Lima tahun beruntun. Lalu pada 2006, Rossi yang lebih diunggulkan, finis di urutan kedua. Ia mengantongi 247 poin, tertinggal lima angka di belakang Nicky Hayden di singgasana.
Dalam konteks persaingan di lintasan, hasil ini cukup menyesakkan the Doctor. Pasalnya ia lebih banyak menjadi pemenang di beberapa seri, dibandingkan rivalnya. Namun Hayden efektif mengumpulkan poin demi poin dengan mengakhiri balapan di lima besar.
Kekalahan pada edisi 2006, mendewasakan Rossi. Pasalnya, ia belum pernah mengalami hal itu. Ia menyadari ada dimensi lain yang harus dipelajari, bukan sekadar teknis mengendarai motor.
"Saya mengambil langkah besar karena menyadari jika ingin menang lagi, saya harus mengubah banyak kebiasaan. Lebih banyak pelatihan, lebih banyak kehidupan (layaknya seorang) atlet," demikian pernyataan the Doctor, dalam sebuah wawancara yang dinarasikan di youtube @CamozIDMotor, Senin (17/7/2023).
Rossi memasuki era modern olahragawan profesional. Artinya ia tidak hanya berlatih di trek. Kemampuan membalapnya tak perlu diragukan lagi.

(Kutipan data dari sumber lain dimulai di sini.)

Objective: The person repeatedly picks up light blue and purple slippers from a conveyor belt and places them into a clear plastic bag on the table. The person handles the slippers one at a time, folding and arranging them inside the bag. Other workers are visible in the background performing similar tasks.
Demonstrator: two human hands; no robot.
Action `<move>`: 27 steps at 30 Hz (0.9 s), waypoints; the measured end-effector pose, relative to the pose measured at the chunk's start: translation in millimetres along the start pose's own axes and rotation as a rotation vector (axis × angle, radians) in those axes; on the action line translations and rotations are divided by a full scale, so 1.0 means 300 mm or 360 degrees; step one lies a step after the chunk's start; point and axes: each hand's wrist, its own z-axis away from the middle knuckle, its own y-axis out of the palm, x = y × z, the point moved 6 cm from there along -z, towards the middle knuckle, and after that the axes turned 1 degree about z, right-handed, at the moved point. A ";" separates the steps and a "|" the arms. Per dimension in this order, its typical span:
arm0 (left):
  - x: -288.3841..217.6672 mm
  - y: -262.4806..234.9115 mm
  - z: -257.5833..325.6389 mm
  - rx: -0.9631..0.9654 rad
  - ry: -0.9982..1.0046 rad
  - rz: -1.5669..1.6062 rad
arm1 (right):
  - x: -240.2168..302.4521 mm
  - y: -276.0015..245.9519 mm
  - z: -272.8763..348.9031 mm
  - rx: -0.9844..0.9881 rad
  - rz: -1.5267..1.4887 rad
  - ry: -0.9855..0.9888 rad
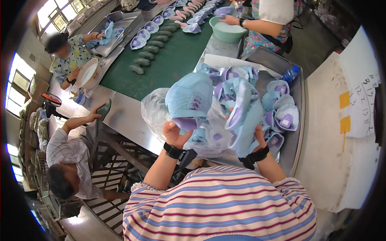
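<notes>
My left hand (175, 135) grips the lower edge of a light blue shoe upper (188, 94) with purple lacing, raised over a clear plastic bag (155, 110). A second light blue upper (243, 132) with a pale lilac lining tilts on its side in my right hand (259, 141), whose fingers are closed on its near edge and partly hidden. The two uppers are apart. Beyond them, several more blue and lilac uppers (286, 116) lie piled in a metal tray (296, 154).
A blue-capped bottle (290, 74) lies in the tray. On the green worktop (173, 60) are rows of dark shoe lasts (151, 50) and uppers. Someone by a green basin (228, 33) stands far right. At left, one person holds a white basin (87, 73), another a dark last (104, 109).
</notes>
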 end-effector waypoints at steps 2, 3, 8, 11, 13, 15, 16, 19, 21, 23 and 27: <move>0.027 -0.007 -0.008 0.0023 -0.0037 -0.0020 | -0.015 -0.054 0.005 0.0076 0.0057 0.0040; 0.055 0.005 -0.019 0.0111 -0.0086 0.0047 | -0.033 -0.024 0.005 0.0179 0.0078 0.0011; 0.154 -0.045 -0.077 -0.0115 -0.0083 -0.0298 | -0.011 -0.003 -0.029 0.0232 -0.0056 -0.0189; 0.085 -0.094 -0.120 -0.0043 -0.0033 -0.0340 | 0.196 -0.148 -0.027 -0.0068 -0.0118 -0.0492; 0.052 -0.062 -0.136 -0.0062 -0.0048 -0.0435 | 0.300 -0.204 -0.004 -0.0183 -0.0027 -0.0558; 0.028 -0.067 -0.136 -0.0060 -0.0068 -0.0543 | 0.365 -0.247 0.045 -0.0485 0.0304 -0.0648; 0.025 -0.075 -0.131 -0.0022 -0.0065 -0.0571 | 0.368 -0.252 0.053 -0.0457 0.0272 -0.0661; 0.049 -0.098 -0.107 0.0004 -0.0123 -0.0506 | 0.333 -0.248 0.053 -0.0371 0.0088 -0.0787; 0.080 -0.111 -0.096 -0.0060 -0.0249 -0.0262 | 0.343 -0.288 0.012 -0.0080 0.0165 -0.0732; 0.115 -0.118 -0.086 -0.0124 -0.0373 -0.0150 | 0.310 -0.299 0.009 0.0115 0.0452 -0.0565; 0.178 -0.093 -0.055 -0.0213 -0.0539 -0.0407 | 0.077 0.016 -0.106 -0.0048 0.0719 -0.0144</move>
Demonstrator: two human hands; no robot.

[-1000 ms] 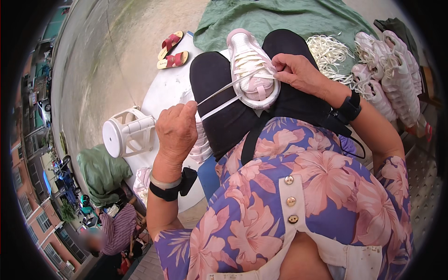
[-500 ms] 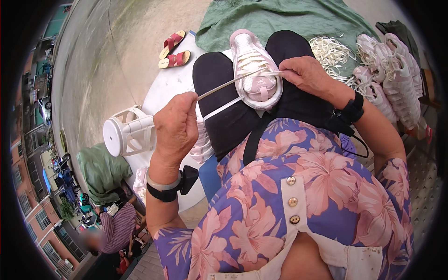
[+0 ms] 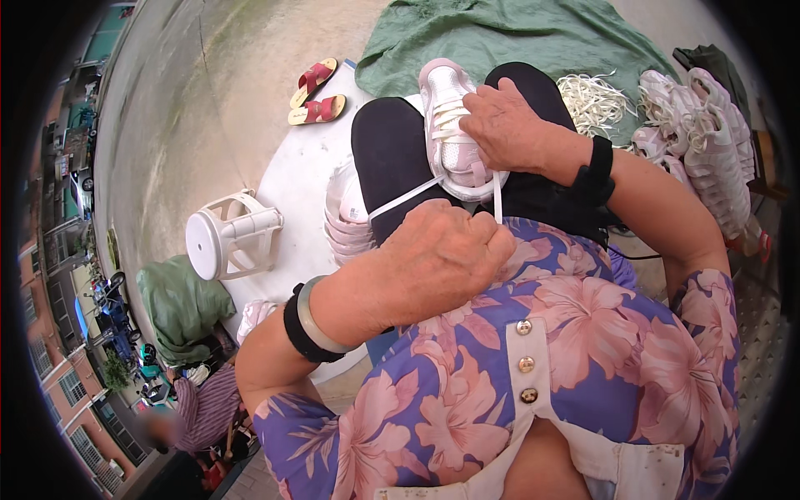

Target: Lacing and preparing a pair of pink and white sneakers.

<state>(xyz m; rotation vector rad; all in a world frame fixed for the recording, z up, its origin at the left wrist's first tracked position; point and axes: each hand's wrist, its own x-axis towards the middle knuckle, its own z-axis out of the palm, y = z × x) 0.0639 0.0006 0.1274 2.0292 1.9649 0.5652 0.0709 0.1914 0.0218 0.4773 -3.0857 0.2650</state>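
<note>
A white and pink sneaker (image 3: 458, 162) rests between my black-clad thighs, its toe away from me. White shoelace (image 3: 451, 117) crosses its front in rows. My left hand (image 3: 454, 246) is closed on one end of the lace, drawn taut from the shoe's ankle opening toward my body. Another lace end (image 3: 407, 198) lies over my left thigh. My right hand (image 3: 512, 125) bends over the shoe's right side, its closed fingertips touching the lacing. What they pinch there is hidden.
A heap of loose white laces (image 3: 593, 104) lies on green cloth (image 3: 500, 42) at the far right. Beside it are several piled pink-white sneakers (image 3: 708, 150). Left are stacked shoes (image 3: 346, 217), a white stool (image 3: 233, 233) and red sandals (image 3: 317, 96). A person (image 3: 208, 408) sits lower left.
My left hand has come right and toward my body, pulling the lace end. My right hand has moved from the lace at the shoe's ankle opening forward to the lacing.
</note>
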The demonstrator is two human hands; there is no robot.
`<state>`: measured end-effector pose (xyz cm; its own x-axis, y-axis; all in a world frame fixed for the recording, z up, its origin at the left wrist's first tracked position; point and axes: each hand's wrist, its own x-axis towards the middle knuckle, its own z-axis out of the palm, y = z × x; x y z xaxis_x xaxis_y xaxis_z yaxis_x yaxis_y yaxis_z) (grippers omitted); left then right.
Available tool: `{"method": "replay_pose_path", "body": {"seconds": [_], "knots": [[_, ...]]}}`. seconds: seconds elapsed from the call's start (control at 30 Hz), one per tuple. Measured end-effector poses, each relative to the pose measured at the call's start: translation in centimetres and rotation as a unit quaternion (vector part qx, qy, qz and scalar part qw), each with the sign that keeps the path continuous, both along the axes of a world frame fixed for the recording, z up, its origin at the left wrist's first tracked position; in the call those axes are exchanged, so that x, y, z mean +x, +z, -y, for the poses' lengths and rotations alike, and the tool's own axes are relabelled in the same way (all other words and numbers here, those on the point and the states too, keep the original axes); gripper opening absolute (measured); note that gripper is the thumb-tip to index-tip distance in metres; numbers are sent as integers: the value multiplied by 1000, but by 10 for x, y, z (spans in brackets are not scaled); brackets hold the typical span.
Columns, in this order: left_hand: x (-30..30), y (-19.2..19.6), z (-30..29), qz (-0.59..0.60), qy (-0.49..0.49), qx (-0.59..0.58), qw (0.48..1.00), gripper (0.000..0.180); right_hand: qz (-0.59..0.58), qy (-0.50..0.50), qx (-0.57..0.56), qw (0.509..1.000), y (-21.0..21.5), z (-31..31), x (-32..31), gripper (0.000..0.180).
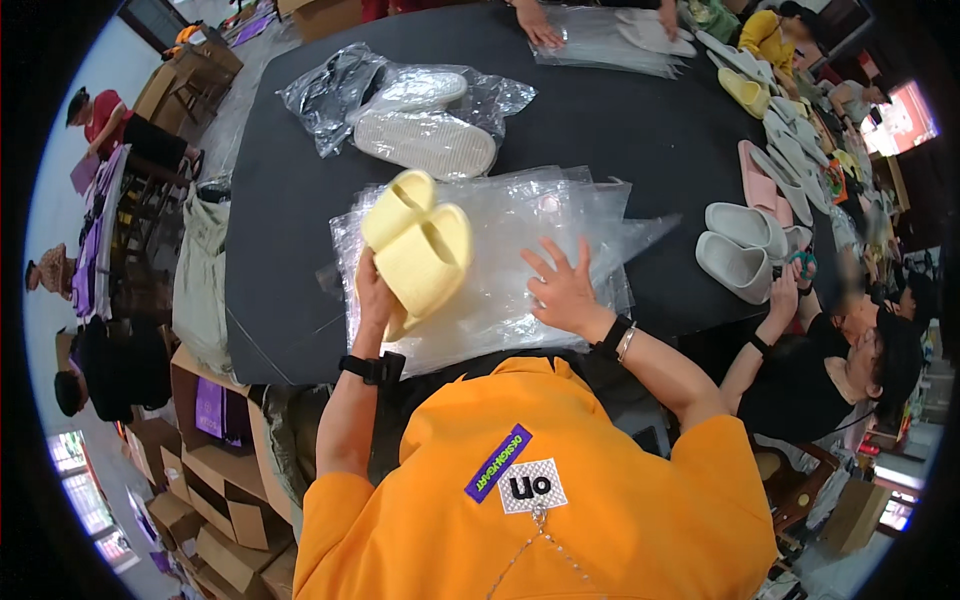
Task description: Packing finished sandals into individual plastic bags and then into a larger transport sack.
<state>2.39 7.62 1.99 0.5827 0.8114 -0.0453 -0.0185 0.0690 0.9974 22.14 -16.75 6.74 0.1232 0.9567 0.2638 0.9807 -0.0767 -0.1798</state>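
A pair of pale yellow slippers [425, 255] is gripped in my left hand [374, 293], the two pressed together above a stack of clear plastic bags [480, 315]. My left thumb and part of the palm show; the slippers hide the other fingers. My right hand [566, 292] is over the right part of the same stack, its fingers spread and nothing held in them. One bag's corner [645, 236] sticks up to the right of that hand. Farther off, white slippers [425, 143] lie inside clear plastic on the black table [285, 230].
Grey slippers [738, 262], pink slippers [760, 180] and other pairs line the table's right edge. A co-worker in black [805, 375] works at that side. Another person's hands [540, 25] rest by more bags at the far edge. Cardboard boxes [225, 500] stand at lower left.
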Motion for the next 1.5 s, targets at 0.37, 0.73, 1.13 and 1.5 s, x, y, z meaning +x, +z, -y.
{"method": "replay_pose_path", "body": {"seconds": [0.37,0.73,1.13,1.5], "knots": [[-5,121,14,66,-47,52,995,31,77,241,-123,960,-63,-65,-24,16],[24,19,43,-164,-74,54,982,24,-1,91,-223,971,-7,-7,-29,54],[-6,62,2,34,-18,-118,992,32,103,8,-58,993,19,19,8,2],[-98,53,-40,36,183,-45,981,29,84,133,-158,975,-9,-58,-48,12]]}}
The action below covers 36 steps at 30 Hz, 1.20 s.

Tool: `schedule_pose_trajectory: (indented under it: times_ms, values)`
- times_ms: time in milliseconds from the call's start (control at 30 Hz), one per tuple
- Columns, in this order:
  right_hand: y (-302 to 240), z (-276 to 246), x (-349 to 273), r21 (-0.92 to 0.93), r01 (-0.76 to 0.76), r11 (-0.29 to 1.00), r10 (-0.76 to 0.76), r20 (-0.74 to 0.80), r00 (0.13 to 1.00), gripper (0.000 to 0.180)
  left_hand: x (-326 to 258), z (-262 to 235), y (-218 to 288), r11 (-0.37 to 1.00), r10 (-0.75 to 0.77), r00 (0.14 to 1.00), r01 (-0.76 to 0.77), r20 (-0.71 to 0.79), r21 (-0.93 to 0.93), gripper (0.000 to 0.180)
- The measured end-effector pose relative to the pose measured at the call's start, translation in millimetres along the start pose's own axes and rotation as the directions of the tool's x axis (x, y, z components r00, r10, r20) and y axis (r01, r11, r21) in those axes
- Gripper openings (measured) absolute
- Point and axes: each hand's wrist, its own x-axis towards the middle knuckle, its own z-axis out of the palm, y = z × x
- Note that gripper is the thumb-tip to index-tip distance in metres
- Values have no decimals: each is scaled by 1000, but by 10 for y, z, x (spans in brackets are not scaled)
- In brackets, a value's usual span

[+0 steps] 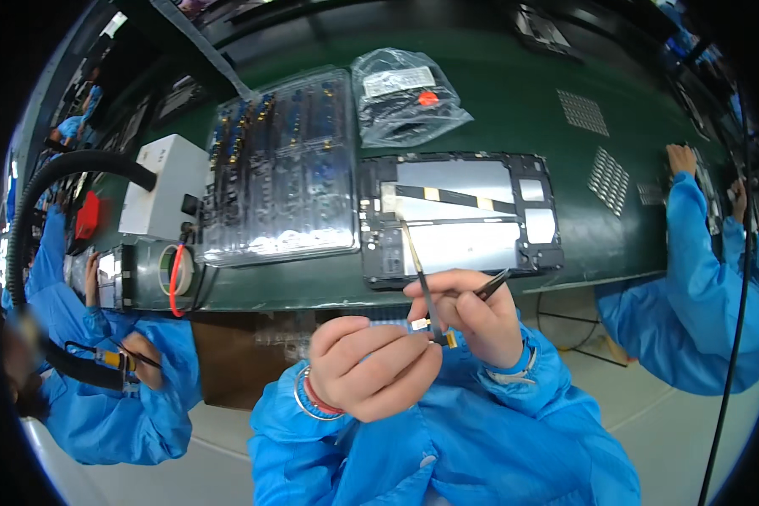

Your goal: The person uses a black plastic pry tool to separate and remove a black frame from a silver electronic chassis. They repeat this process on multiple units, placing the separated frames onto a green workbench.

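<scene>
My left hand (pixel 371 367) is closed, its fingertips pinched at a thin dark ribbon cable (pixel 430 299). A small white-and-gold connector (pixel 419 324) shows at those fingertips, and a yellow end piece hangs just right of them. In my right hand (pixel 485 319) is a pair of dark tweezers (pixel 492 285), partly hidden by the fingers. The narrow upper end of the ribbon reaches over an opened tablet housing (pixel 455 244), which lies flat with silver panels and a black-and-yellow strip. Both hands are in front of the table edge.
A clear tray (pixel 282 169) of small parts stands left of the housing, beside a white box (pixel 164 187) with a black hose. Behind lies a plastic bag (pixel 405 97). Sheets of small pieces (pixel 609 181) are at right. Co-workers in blue sit on both sides.
</scene>
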Motion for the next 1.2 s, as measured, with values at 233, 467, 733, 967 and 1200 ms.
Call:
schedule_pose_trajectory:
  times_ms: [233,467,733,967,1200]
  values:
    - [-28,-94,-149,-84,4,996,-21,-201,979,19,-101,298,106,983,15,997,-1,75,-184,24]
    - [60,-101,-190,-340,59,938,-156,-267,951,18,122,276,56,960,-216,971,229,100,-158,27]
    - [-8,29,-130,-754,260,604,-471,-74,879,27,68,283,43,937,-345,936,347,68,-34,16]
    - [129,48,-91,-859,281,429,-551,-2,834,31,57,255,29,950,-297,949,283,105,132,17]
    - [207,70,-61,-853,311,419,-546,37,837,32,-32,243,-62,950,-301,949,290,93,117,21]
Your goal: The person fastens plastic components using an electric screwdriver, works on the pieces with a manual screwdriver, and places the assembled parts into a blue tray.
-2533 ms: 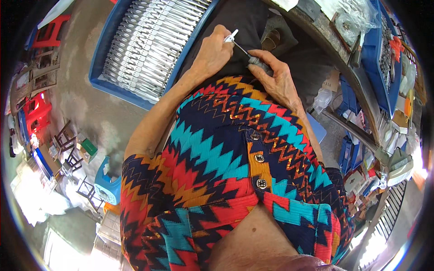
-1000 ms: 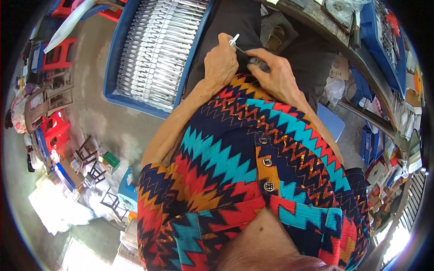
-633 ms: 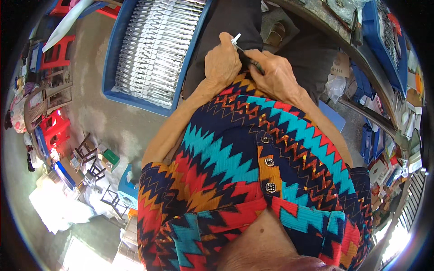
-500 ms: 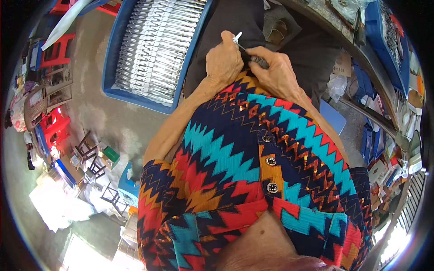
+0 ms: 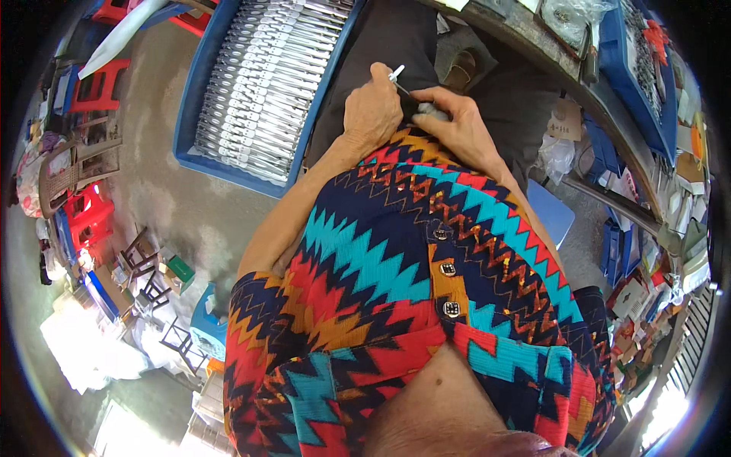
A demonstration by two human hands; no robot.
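Note:
My left hand [image 5: 371, 113] is closed, and a small white-and-silver metal piece [image 5: 396, 74] pokes out past its fingertips. Beside it, over my lap, my right hand [image 5: 462, 126] is closed around a tool [image 5: 432, 112] with a greyish handle. The tool's thin dark end [image 5: 403, 90] reaches toward the small piece; whether the two touch, I cannot tell. Left of my hands stands a blue tray [image 5: 232, 175] filled with rows of slim silvery metal pieces [image 5: 263, 91] that have oval holes. My fingers hide most of what they grip.
A worn workbench edge [image 5: 560, 49] runs along the upper right, with another blue bin [image 5: 662, 129] of metal parts on it. A clear plastic bag [image 5: 558, 156] hangs below. Red stools [image 5: 103, 85] stand far left, and a blue stool [image 5: 550, 212] is by my right arm.
Both hands sit slightly lower in the picture. My right fingers have shifted on the tool, and less of its handle shows. The small piece stays in my left fingers.

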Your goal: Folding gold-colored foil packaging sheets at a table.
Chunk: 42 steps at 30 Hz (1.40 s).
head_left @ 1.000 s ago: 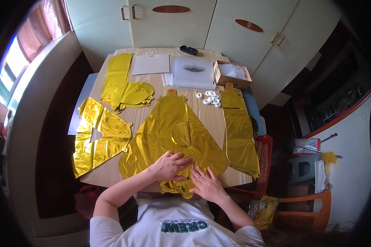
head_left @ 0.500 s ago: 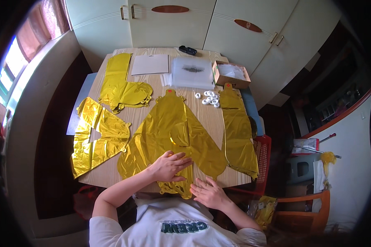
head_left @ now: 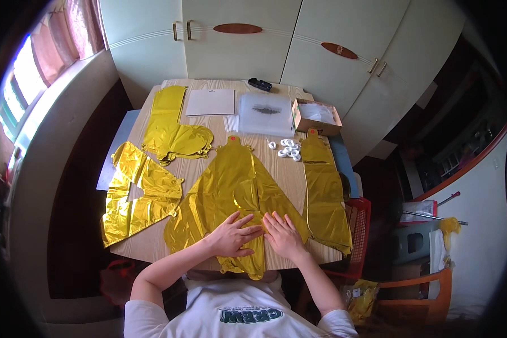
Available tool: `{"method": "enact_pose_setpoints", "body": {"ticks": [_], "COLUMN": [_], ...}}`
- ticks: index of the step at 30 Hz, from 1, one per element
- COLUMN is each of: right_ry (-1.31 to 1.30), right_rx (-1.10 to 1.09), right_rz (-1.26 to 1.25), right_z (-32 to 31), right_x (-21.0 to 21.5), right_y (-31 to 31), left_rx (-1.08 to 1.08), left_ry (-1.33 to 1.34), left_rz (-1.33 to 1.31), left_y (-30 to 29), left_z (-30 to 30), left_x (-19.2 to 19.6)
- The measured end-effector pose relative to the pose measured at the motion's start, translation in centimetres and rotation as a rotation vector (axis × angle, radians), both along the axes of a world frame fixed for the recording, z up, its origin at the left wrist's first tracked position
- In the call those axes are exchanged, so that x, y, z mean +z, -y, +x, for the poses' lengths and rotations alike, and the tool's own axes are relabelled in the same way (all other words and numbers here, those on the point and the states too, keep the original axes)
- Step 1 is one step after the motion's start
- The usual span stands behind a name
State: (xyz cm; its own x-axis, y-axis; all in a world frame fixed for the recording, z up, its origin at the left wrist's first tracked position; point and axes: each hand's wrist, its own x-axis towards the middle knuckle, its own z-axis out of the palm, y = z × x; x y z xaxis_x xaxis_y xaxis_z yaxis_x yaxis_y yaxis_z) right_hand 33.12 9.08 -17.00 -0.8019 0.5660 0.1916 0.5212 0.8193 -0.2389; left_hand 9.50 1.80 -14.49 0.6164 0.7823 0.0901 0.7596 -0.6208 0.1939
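Worn at the tabletop's (head_left: 134, 248) near edge: one white fabric T-shirt (head_left: 231, 291), bearing bold dark-green block lettering (head_left: 252, 316), finer print (head_left: 252, 308) above; white short left sleeve (head_left: 143, 318); matching right sleeve (head_left: 337, 323); bare left hand (head_left: 232, 235); bare right hand (head_left: 284, 238).

My left hand (head_left: 231, 237), palm down, angles rightward; my right hand (head_left: 284, 238), also palm down, points forward beside it.

One head view, wide fisheye worn by the person, looking down and forward across the table (head_left: 290, 180). Fairly near: wearer's shirt (head_left: 208, 321) at bottom centre, cabinets (head_left: 236, 56) span upper frame. Edges bend, corners black.
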Motion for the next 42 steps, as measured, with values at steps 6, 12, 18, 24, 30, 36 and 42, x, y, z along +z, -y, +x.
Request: {"method": "enact_pose_setpoints", "body": {"ticks": [6, 12, 18, 24, 30, 36, 42], "right_ry": [0.038, 0.067, -0.031, -0.034, 0.018, -0.001, 0.069], "right_rx": [0.011, 0.002, -0.132, -0.549, -0.339, -0.040, -0.179], "right_rz": [-0.007, -0.040, 0.081, 0.181, 0.185, 0.006, -0.061], "right_z": [0.6, 1.4, 1.4, 3.6, 3.0, -2.9, -4.2], "right_x": [-0.1, 0.4, 1.9, 1.8, 2.6, 0.8, -0.6], "right_y": [0.7, 1.8, 1.3, -0.3, -0.2, -3.1, -6.2], "left_rx": [0.009, 0.025, 0.029, 0.000, -0.008, -0.007, 0.009], "left_ry": [-0.014, -0.002, 0.003, -0.001, 0.000, 0.005, 0.001], "left_rz": [-0.008, 0.007, 0.027, 0.027, 0.022, 0.012, 0.018], "left_y": [0.9, 1.3, 0.3, -0.2, -0.7, -0.8, -0.1], "left_z": [0.5, 0.5, -0.4, -0.7, -0.6, -0.4, -0.5], "left_x": [0.2, 0.0, 0.3, 0.2, 0.0, 0.0, 0.3]}}
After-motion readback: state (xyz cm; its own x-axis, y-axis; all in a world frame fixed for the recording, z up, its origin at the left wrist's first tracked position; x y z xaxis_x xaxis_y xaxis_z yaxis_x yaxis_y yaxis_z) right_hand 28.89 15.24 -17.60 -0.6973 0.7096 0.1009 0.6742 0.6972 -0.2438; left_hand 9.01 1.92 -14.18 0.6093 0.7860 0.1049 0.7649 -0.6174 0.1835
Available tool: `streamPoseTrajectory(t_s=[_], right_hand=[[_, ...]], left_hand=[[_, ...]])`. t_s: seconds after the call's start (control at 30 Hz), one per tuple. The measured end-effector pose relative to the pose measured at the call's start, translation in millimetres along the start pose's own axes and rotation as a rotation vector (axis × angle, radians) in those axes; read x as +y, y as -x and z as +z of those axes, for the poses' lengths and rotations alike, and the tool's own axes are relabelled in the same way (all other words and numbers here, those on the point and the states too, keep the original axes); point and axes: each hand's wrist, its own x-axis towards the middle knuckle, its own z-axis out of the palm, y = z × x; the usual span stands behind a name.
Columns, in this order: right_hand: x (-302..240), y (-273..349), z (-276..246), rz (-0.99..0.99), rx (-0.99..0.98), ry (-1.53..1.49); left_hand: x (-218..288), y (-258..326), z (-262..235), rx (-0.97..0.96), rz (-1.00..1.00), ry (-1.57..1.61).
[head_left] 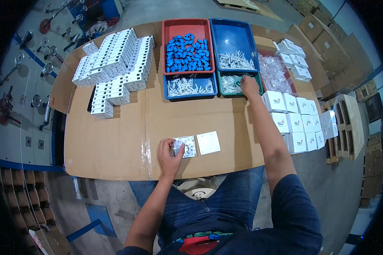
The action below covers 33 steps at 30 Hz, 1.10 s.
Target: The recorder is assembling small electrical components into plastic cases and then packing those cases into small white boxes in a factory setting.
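Note:
My left hand (pixel 169 156) grips the left side of a square white housing (pixel 189 147) with inner parts showing, its thumb and fingers on it; the housing lies on the cardboard-covered table near the front edge. Just right of it lies a flat white square cover (pixel 208 143), apart from the hand. My right hand (pixel 249 86) reaches far forward to the right end of a green tray (pixel 225 95) holding small white stick-like pieces (pixel 230 84). Its fingers are bent together over the pieces; whatever is between the fingertips is too small to make out.
A red tray (pixel 166 29) holds blue pieces. Two blue trays (pixel 232 34) hold more white pieces. Stacked white units (pixel 115 57) stand at left. White boxes (pixel 295 121) and clear plastic bags (pixel 275 72) are at right. Cardboard flaps (pixel 57 97) edge the table.

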Motion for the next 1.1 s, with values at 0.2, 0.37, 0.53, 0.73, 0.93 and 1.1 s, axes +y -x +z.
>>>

Tapi, ia juga perlu mengelola fisik lebih baik. Ia berlatih di gym. Fakta demikian semakin membantunya dalam menjalani profesinya.
Ada dua sosok yang menjadi saksi perubahan gaya hidup Rossi. Pertama mantan manajer Yamaha, Davide Brivio. Berikutnya, eks mekanik sang legenda, Jeremy Burgess.
"Untuk pertama kalinya, Valentino mulai berlatih dalam ruangan. Dia belum pernah melakukan sebelumnya selama bertahun-tahun di honda," ujar Burgess.
Perubahan pola pikir Rossi tidak langsung berdampak pada hasil positif di lintasan. Ia butuh adaptasi setahun untuk kembali ke jalurnya. Akhirnya pada 2008, pria Italia itu kembali merajai ajang paling bergengsi di dunia balap motor ini.